For the rest, he held with Gordon that—
No game was ever yet worth a rap.
For a rational man to play;
Into which no accident or mishap
Could possibly find a way.
It was on the evening of the following day that he came upon the convoy of waggons outspanned a few miles beyond Christmas Pass—a romantic spot with a backing of velvet mountains, a foreground of rolling plain, and a three-quarter moon like a crushed pearl hanging over all. Evening fires were alight, there was clank of pan and pannikin, and pleasant savoury odours pervaded the air. Little groups of men lay upon the ground—many of them had tramped all day and were weary. Women were unpacking provision baskets and children pranced happily about the fires.
In all, about forty people were travelling together down to the coast with the idea of getting away for a time from a country which during the last year had suffered the double mischance of war and cattle pest. Some of the travellers were ruined farmers, others were miners whose machinery and property had been destroyed by the natives. There were men too, who, having been wounded in the fighting, were going down to Durban or the Cape to recruit. Several families were leaving the country altogether, disheartened by the disasters they had suffered. The war was over, but on account of the existing danger of small parties being attacked by still revengeful natives, the Government had placed this convoy of waggons, with drivers and boys at the disposal of such people as were anxious to get away. The regular mail service not yet having been resumed, Bettington, in a great hurry to reach Johannesburg, had been thankful, like many another, to avail himself of this opportunity to get down-country.

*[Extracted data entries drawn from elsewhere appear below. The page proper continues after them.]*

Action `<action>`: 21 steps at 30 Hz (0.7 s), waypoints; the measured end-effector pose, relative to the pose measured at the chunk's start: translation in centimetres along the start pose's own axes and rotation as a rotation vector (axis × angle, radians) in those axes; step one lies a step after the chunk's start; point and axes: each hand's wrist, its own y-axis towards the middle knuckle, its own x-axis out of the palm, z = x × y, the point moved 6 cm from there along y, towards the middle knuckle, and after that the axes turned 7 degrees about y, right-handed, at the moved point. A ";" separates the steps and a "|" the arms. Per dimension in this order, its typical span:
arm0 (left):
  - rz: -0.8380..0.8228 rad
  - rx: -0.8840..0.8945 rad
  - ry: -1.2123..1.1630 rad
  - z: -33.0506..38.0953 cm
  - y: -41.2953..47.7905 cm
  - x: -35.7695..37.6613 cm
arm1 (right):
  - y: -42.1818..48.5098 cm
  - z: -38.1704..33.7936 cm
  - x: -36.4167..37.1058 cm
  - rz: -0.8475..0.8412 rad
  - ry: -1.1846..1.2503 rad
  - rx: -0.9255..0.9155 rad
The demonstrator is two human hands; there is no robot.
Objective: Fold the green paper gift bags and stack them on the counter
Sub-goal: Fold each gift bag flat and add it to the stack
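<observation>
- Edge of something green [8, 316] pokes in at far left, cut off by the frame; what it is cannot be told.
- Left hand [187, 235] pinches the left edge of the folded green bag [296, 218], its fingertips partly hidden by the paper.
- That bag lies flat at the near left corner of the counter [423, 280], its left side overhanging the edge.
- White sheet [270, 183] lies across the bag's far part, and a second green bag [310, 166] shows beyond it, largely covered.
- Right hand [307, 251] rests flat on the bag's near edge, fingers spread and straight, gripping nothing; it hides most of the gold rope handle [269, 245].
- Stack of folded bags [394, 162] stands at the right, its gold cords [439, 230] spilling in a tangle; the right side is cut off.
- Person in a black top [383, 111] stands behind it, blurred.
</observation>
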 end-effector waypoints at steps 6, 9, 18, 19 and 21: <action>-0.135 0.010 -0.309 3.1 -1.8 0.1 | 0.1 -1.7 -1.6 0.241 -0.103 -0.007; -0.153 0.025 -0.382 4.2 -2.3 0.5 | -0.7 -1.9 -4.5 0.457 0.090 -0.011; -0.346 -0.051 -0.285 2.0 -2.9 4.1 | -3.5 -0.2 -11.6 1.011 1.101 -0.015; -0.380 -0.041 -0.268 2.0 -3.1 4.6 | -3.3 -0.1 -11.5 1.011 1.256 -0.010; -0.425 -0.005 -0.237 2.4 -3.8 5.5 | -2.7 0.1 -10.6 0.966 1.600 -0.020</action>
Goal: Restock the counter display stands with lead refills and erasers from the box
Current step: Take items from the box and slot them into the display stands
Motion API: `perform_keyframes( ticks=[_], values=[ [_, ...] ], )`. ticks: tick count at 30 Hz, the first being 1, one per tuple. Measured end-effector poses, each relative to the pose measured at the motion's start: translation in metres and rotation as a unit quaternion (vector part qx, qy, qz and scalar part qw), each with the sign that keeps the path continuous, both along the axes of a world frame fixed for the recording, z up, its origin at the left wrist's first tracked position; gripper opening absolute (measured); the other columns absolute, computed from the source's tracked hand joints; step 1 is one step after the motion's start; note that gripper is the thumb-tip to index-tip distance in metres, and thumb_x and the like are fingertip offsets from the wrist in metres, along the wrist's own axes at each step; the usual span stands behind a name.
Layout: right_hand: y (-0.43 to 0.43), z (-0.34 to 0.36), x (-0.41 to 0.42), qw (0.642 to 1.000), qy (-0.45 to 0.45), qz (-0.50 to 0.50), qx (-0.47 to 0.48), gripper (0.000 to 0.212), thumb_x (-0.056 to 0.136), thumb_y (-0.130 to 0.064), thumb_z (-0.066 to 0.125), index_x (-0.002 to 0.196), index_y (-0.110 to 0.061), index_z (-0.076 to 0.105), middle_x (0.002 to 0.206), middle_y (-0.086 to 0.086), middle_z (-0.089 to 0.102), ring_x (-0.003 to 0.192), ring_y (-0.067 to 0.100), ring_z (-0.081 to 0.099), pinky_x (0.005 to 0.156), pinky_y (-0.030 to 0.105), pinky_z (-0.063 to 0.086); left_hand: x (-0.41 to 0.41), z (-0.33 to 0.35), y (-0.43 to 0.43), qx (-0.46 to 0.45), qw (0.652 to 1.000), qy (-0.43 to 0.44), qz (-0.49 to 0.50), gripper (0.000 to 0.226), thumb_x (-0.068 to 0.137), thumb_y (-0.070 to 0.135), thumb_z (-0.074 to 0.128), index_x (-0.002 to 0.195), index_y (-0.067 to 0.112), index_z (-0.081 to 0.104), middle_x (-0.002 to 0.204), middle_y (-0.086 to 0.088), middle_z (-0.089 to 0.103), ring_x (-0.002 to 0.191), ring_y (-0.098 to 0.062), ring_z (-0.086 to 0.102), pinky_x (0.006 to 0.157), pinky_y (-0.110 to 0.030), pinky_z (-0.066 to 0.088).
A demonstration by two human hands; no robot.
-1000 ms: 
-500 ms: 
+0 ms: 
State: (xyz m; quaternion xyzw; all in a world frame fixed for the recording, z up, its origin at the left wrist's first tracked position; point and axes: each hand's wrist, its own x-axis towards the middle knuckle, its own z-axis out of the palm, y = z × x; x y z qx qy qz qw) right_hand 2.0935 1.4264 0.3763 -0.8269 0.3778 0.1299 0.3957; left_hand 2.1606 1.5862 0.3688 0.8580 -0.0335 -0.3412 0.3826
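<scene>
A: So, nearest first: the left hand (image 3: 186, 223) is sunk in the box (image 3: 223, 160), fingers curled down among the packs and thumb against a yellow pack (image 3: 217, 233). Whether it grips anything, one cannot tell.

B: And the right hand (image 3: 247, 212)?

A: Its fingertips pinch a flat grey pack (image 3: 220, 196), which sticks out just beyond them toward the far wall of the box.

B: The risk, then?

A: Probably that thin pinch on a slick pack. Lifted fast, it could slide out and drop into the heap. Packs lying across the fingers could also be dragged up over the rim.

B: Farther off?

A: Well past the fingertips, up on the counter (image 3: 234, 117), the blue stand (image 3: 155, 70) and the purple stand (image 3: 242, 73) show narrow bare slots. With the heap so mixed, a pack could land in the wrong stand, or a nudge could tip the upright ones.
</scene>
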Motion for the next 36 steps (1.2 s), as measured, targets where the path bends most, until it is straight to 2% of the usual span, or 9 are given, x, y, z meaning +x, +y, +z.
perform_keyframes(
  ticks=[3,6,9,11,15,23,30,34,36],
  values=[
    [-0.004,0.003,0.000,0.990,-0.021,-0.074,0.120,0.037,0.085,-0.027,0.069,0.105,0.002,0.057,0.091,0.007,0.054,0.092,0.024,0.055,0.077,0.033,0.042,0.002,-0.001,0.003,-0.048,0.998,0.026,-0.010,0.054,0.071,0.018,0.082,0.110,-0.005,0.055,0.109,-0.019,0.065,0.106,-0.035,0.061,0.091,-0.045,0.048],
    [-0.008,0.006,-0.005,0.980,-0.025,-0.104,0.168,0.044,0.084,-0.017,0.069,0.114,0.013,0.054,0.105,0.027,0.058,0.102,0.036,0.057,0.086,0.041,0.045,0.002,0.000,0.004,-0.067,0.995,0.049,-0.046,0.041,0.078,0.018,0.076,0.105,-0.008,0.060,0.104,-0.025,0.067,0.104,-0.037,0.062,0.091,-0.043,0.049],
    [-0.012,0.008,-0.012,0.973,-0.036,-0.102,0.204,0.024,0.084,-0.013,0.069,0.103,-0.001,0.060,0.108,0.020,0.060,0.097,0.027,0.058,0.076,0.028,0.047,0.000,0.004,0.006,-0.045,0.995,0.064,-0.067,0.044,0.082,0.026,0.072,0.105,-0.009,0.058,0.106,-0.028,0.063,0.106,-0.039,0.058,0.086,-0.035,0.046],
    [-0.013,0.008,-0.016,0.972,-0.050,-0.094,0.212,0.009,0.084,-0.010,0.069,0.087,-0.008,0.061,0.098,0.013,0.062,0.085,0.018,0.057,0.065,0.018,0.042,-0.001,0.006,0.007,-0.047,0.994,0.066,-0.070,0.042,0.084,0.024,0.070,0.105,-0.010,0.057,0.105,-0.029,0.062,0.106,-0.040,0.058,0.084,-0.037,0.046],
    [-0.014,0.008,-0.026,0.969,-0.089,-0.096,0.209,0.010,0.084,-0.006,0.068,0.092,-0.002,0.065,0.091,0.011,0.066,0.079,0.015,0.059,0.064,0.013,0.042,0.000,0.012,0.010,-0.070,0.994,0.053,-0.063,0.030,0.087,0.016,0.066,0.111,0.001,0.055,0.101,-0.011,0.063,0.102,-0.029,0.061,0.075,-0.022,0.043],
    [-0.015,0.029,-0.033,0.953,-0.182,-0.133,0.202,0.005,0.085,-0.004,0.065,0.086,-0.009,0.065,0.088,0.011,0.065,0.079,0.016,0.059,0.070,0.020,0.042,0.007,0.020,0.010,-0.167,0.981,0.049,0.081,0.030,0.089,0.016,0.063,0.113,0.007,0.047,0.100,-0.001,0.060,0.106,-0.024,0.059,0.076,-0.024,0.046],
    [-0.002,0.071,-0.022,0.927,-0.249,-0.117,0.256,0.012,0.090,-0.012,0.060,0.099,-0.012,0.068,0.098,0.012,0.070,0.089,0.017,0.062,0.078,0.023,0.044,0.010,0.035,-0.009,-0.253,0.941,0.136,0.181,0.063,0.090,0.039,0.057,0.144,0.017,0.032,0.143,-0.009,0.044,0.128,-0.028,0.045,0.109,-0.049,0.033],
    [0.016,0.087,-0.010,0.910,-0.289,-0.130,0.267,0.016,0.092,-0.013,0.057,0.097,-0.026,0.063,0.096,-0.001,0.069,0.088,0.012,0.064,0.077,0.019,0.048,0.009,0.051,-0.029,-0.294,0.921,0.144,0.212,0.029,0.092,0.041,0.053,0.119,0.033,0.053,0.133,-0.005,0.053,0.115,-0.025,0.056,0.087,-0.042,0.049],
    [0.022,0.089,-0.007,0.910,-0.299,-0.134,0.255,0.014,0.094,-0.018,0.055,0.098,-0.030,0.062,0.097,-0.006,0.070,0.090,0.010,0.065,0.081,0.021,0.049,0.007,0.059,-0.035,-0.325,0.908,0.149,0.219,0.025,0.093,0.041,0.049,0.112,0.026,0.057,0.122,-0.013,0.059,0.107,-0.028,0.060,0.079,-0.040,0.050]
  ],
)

He picked his way through the camp, stopping only to inquire as to the whereabouts of his boy and McKinnon’s waggon; greeting an acquaintance or two; and refusing a pressing invitation to sup at the waggon of the “wounded bunch,” one of whom, an American surgeon on crutches with a bullet lodged in his hip bone, was a very good friend of his.

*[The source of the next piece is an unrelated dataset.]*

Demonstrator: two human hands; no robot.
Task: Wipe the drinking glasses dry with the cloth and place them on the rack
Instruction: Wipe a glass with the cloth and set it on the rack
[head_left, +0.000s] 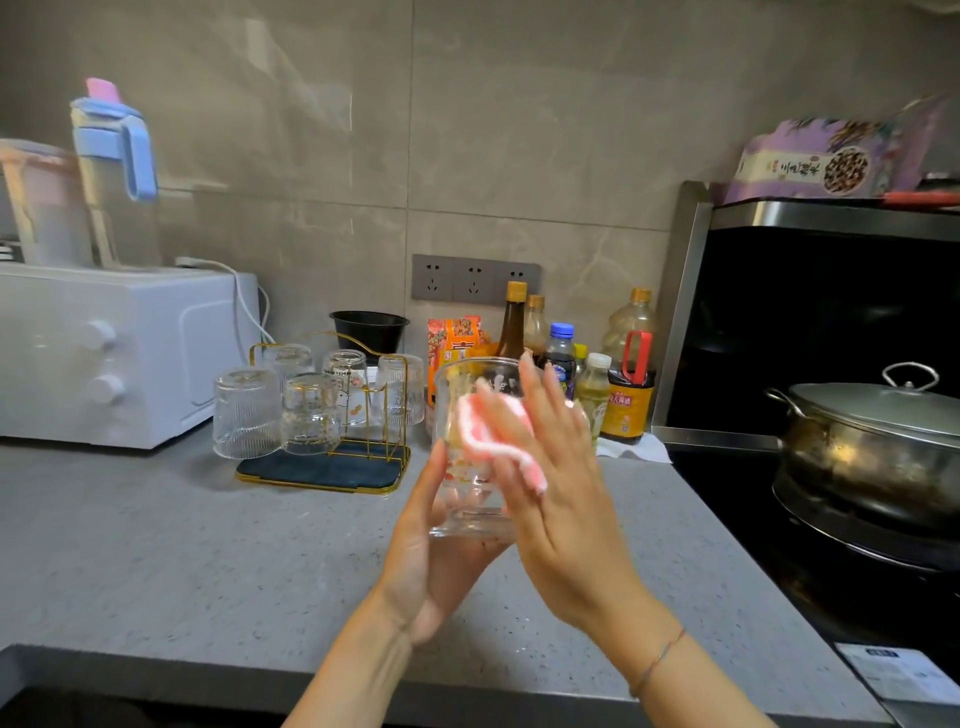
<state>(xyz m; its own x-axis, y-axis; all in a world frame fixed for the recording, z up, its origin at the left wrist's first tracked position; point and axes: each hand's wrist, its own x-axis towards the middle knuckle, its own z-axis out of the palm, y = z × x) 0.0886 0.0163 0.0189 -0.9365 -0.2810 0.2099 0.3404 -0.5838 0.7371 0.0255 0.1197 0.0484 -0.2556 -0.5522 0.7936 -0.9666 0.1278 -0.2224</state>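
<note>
Drinking glass upright, held in the air above the table, near the rack. Left hand cups its base, fingers curled round it (probably to brace it against pressure). Right hand, fingers straight, presses the cloth flat on the outer wall, which gives wide wiping contact. The rack carries five glasses upside down, likely for draining.

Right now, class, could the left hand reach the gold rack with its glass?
Probably yes: only bare counter lies between the left hand, gripping the glass, and the rack, though upturned glasses crowd it, so a free peg is uncertain.
</note>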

Bettington had not joined any mess coming down from Salisbury, for he was a fellow of moods and tenses, and constant companionship bored him. Times were when he liked his society high, and times were when he preferred it low, but always he chose to seek and cull it for himself, and for that which was thrust upon him he had no use. He rather estranged people by giving the impression that he believed the world made for the special benefit of Bettington, and nothing in it quite too good for Bettington; but this arrogance of character was more assumed than real; for he had discovered that it rid him of society he did not need, and insured him against intrusion when he wanted to work, or in those dark hours which came to him as to the most self-satisfied of us when he was face to face with the fact that Bettington was no very great chalks after all, and not within a thousand miles of the fine fellow he set out to be originally.

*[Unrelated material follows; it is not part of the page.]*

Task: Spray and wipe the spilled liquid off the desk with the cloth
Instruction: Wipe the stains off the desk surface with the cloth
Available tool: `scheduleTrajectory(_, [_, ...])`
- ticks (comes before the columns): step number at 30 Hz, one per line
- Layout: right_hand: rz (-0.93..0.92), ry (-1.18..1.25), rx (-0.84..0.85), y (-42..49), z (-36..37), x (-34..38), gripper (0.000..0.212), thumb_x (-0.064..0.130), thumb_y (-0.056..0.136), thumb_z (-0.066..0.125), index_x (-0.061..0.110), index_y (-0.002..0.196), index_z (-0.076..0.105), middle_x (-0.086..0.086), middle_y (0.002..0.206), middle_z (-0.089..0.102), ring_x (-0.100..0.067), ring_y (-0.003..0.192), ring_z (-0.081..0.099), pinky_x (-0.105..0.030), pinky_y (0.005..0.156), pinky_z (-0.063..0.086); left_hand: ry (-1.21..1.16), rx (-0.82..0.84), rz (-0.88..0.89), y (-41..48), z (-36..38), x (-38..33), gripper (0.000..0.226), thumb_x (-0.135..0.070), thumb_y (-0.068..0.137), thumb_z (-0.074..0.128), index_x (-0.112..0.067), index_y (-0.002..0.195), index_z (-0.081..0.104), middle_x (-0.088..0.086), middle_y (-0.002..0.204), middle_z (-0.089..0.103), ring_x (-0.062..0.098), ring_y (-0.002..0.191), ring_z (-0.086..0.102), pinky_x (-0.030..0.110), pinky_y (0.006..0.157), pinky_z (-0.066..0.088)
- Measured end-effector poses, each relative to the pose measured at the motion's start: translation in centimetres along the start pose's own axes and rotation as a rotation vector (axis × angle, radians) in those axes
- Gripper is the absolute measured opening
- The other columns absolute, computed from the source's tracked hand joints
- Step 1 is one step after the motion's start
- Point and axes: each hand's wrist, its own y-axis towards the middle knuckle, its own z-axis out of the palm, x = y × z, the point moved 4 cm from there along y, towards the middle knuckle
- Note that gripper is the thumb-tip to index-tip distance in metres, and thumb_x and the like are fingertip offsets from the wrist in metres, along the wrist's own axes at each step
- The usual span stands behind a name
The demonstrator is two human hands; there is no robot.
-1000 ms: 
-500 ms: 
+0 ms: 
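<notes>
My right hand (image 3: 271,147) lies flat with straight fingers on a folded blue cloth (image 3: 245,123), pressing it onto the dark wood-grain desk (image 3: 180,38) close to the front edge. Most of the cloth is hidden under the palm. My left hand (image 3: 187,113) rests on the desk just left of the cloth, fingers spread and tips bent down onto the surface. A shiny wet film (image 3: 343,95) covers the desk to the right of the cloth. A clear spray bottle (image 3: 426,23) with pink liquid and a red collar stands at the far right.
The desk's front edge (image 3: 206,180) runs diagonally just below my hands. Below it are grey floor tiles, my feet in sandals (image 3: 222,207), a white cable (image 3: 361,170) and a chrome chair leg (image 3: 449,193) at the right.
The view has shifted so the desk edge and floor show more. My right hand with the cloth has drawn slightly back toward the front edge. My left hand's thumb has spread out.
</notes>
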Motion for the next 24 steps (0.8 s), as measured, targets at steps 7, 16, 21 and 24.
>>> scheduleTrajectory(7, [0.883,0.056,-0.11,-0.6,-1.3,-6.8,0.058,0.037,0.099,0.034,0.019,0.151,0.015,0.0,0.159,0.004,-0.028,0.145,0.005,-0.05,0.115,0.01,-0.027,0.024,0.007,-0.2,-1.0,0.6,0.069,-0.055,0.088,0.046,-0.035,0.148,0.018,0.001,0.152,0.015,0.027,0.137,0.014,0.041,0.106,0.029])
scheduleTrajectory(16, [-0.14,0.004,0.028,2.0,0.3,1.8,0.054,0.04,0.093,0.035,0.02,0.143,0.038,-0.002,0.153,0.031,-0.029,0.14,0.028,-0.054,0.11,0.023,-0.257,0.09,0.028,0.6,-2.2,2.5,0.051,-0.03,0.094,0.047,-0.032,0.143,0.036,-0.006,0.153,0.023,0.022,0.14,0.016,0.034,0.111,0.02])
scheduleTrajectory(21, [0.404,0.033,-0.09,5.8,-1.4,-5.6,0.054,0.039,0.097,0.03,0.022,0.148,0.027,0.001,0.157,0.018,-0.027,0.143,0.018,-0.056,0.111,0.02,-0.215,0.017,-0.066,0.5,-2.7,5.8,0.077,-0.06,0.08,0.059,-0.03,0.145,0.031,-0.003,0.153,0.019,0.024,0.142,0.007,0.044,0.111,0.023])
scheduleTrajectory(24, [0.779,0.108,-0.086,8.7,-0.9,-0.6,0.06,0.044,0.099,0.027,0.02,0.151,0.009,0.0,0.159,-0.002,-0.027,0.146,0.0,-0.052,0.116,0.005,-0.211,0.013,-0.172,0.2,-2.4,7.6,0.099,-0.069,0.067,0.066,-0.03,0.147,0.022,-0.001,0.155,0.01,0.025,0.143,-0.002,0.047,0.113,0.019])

It cannot be pretended, however, that he was suffering from any such mood at this time. Quite the reverse. A man who has potted his lion overnight owns a little secret fountain of vainglory to drink at that will keep him from being thirsty for some time.
He was hungry, however, and hot, and slightly footsore, for he had handed over his borrowed horse to Randal’s messenger and thereafter tramped some miles of bad road with the thermometer at something over a hundred and ten.
As he approached his waggon, he became aware of a woman’s slight graceful figure sitting on a box not far off, with a little child playing at her knees. Her profile etched against the firelight, was one which, though he had only seen it once, he very well remembered. From the shadows came forth his servant, a meek-eyed Makalika scoundrel, anxious to see how his baas would take the information that a lady and her “bébé” were in part possession of his waggon.
“That’s all right, Bat,” said Bettington trying to keep an inflection of nobility out of his voice. “Camp my things out under that tree over there, and get me a towel. Which way is the river?” (No outspan is ever very far away from a river.)